__Problem to work on__:
Set down the whole listing below exactly, without pictures.

____ Source material

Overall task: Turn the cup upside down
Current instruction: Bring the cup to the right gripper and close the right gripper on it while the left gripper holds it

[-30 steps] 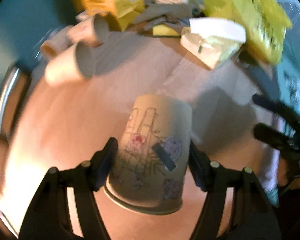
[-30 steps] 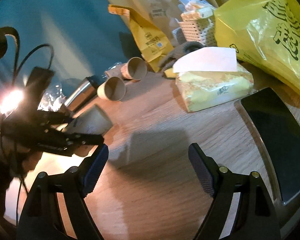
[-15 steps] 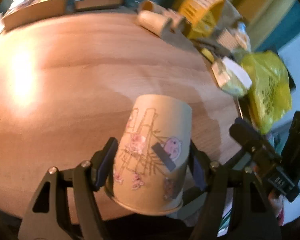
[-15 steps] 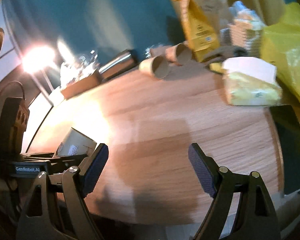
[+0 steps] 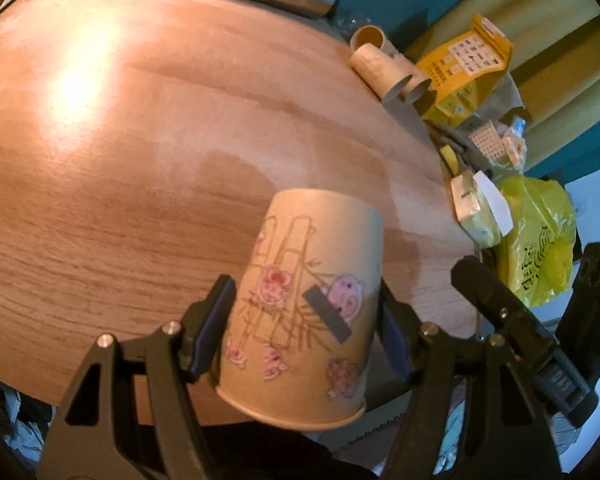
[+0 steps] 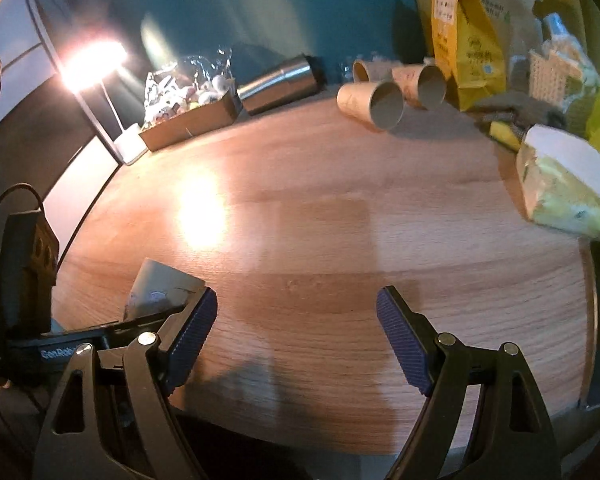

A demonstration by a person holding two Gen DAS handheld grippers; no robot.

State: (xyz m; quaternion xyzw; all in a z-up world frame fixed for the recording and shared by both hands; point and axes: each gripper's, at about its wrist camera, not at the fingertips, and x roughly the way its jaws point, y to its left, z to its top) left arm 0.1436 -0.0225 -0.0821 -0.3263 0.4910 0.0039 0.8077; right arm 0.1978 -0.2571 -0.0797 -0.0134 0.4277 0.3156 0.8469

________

__The answer__:
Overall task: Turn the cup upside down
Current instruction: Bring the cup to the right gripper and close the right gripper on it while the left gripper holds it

[-30 steps] 
[-30 steps] 
[-15 steps] 
[-15 steps] 
[+0 steps] 
[+0 steps] 

A demonstration by a person holding two Gen DAS handheld grippers; no robot.

State: (xyz m; quaternion xyzw; all in a z-up world frame fixed for the recording and shared by both hands; point and axes: each gripper's, at about its wrist camera, not at the fingertips, and x roughly the way its jaws point, y to its left, z to its top) left arm 0.1436 -0.0225 -0.0821 -0.3263 0.4910 0.0039 0.8077; right arm 0.1978 -0.2571 -0.0797 -0.0134 0.4277 0.3156 0.8469

With that, the output is complete.